YOUR OBJECTIVE: The expected output is the data below, character for character, without its pictures.

RECORDED DATA:
※ ※ ※

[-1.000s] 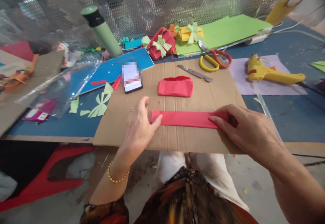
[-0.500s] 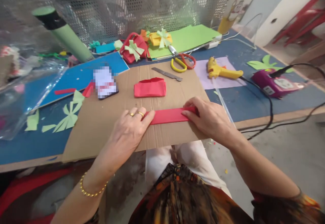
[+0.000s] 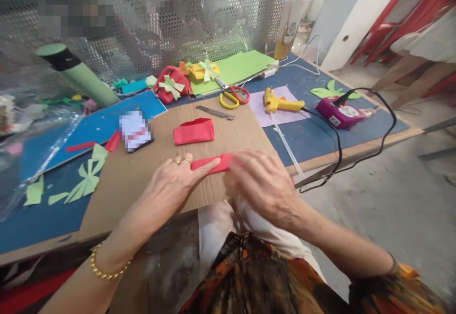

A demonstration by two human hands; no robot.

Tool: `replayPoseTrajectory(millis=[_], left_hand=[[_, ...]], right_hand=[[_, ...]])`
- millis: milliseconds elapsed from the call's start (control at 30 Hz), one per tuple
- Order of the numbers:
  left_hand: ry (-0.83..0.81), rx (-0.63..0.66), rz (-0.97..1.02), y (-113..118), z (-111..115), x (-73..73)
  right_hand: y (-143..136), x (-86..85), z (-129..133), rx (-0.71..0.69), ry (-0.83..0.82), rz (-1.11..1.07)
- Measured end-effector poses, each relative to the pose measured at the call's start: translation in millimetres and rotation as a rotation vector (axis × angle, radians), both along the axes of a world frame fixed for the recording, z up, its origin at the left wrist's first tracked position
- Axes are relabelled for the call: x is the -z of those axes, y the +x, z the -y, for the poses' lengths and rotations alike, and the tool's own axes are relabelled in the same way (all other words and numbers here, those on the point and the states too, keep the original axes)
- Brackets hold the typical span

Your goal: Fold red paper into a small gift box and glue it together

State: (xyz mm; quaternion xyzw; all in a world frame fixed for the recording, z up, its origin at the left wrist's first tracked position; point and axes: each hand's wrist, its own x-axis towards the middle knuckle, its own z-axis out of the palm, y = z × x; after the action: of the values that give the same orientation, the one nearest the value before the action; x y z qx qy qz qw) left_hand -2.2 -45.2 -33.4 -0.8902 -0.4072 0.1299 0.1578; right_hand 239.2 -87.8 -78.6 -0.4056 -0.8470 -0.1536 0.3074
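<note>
A folded red paper strip (image 3: 224, 162) lies flat on the brown cardboard sheet (image 3: 142, 181) in front of me. My left hand (image 3: 174, 176) holds down its left end, with the thumb stretched along the paper. Over the right part of the strip, my right hand (image 3: 267, 185) lies with fingers stretched out; motion smears the fingertips, and they hide that end. A small open red paper box (image 3: 194, 131) stands just beyond the strip. Behind the box lie a flat grey blade (image 3: 215, 112) and scissors (image 3: 230, 99) with yellow and red handles.
A yellow glue gun (image 3: 283, 103) rests on lilac paper, its black cord running past a purple power socket (image 3: 338, 113). At left are a phone (image 3: 135, 131), green paper cutouts (image 3: 85, 181) and a green bottle (image 3: 78, 74). A drink cup (image 3: 288, 29) stands at the back.
My right hand has let go of the strip's right end and moved left over it, fingers now stretched. My left thumb reaches farther along the paper. The view has shifted right.
</note>
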Motion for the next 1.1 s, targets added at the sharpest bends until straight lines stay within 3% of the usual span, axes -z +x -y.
replayPoseTrajectory(millis=[67,133,267,500,633,833,1000,1100], left_hand=[[0.032,0.007,-0.028,0,1,1.9],[0.069,0.014,-0.054,0,1,4.2],[0.072,0.010,-0.076,-2,-1,6.1],[0.040,-0.028,0.032,-3,3,3.5],[0.024,-0.034,0.137,-2,6,5.2],[0.010,-0.036,-0.011,2,5,0.0],[0.023,-0.025,0.064,2,8,2.0],[0.018,-0.042,0.110,0,6,7.5]], right_hand=[[-12,5.1,6,-0.140,-0.050,0.055],[-20,12.4,9,-0.151,-0.117,0.090],[-23,22.1,10,-0.078,-0.206,0.109],[-3,17.4,15,-0.017,-0.224,0.091],[13,14.4,25,0.062,-0.172,0.114],[20,-2.5,26,0.255,-0.062,0.087],[-4,9.9,-1,-0.057,-0.107,0.143],[-13,25.5,-11,-0.142,-0.190,0.131]])
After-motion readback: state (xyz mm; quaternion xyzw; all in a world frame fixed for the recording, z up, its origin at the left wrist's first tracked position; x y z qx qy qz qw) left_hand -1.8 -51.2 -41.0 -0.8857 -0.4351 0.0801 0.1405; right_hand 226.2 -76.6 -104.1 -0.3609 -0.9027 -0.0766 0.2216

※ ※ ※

ANSWER SPACE:
[-1.000s] 
[-0.500s] 
[+0.000s] 

A demonstration by two human hands; no robot.

Tool: `replayPoseTrajectory(millis=[_], left_hand=[[_, ...]], right_hand=[[_, ...]])`
- millis: milliseconds elapsed from the call's start (control at 30 Hz), one per tuple
- Order of the numbers:
  left_hand: ry (-0.83..0.81), rx (-0.63..0.66), rz (-0.97..1.02), y (-113..118), z (-111..115), x (-73..73)
  right_hand: y (-143..136), x (-86..85), z (-129..133), rx (-0.71..0.69), ry (-0.83..0.82), rz (-1.11..1.07)
- Measured end-effector poses, each relative to the pose measured at the call's start: translation in millimetres and rotation as a rotation vector (axis × angle, radians), both along the axes of a world frame fixed for the recording, z up, its origin at the left wrist's first tracked position
- Axes are relabelled for the call: x is the -z of those axes, y the +x, z the -y, for the poses' lengths and rotations alike, and the tool's own axes are relabelled in the same way (all other words and numbers here, those on the point and the states too, keep the original axes)
- Brackets hold the typical span

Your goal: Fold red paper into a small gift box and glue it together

State: (xyz mm; quaternion xyzw; all in a world frame fixed for the recording, z up, its origin at the left wrist's first tracked position; point and axes: each hand's wrist, its own x-axis towards the middle knuckle, its own z-axis out of the palm, y = z × x; after the action: of the values that give the same orientation, the one nearest the value before the action; x y z qx qy qz qw) left_hand -2.2 -45.2 -33.4 -0.8902 -0.4072 0.1299 0.1578; right_hand 239.2 -87.8 -78.6 -0.4056 -0.8470 -0.1536 0.3074
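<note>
A folded red paper strip (image 3: 224, 162) lies flat on the brown cardboard sheet (image 3: 142, 181) in front of me. My left hand (image 3: 174, 176) holds down its left end, with the thumb stretched along the paper. Over the right part of the strip, my right hand (image 3: 267, 185) lies with fingers stretched out; motion smears the fingertips, and they hide that end. A small open red paper box (image 3: 194, 131) stands just beyond the strip. Behind the box lie a flat grey blade (image 3: 215, 112) and scissors (image 3: 230, 99) with yellow and red handles.
A yellow glue gun (image 3: 283, 103) rests on lilac paper, its black cord running past a purple power socket (image 3: 338, 113). At left are a phone (image 3: 135, 131), green paper cutouts (image 3: 85, 181) and a green bottle (image 3: 78, 74). A drink cup (image 3: 288, 29) stands at the back.
My right hand has let go of the strip's right end and moved left over it, fingers now stretched. My left thumb reaches farther along the paper. The view has shifted right.
</note>
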Motion for the next 1.1 s, targets added at the sharpest bends until straight lines stay within 3% of the usual span, axes -z +x -y.
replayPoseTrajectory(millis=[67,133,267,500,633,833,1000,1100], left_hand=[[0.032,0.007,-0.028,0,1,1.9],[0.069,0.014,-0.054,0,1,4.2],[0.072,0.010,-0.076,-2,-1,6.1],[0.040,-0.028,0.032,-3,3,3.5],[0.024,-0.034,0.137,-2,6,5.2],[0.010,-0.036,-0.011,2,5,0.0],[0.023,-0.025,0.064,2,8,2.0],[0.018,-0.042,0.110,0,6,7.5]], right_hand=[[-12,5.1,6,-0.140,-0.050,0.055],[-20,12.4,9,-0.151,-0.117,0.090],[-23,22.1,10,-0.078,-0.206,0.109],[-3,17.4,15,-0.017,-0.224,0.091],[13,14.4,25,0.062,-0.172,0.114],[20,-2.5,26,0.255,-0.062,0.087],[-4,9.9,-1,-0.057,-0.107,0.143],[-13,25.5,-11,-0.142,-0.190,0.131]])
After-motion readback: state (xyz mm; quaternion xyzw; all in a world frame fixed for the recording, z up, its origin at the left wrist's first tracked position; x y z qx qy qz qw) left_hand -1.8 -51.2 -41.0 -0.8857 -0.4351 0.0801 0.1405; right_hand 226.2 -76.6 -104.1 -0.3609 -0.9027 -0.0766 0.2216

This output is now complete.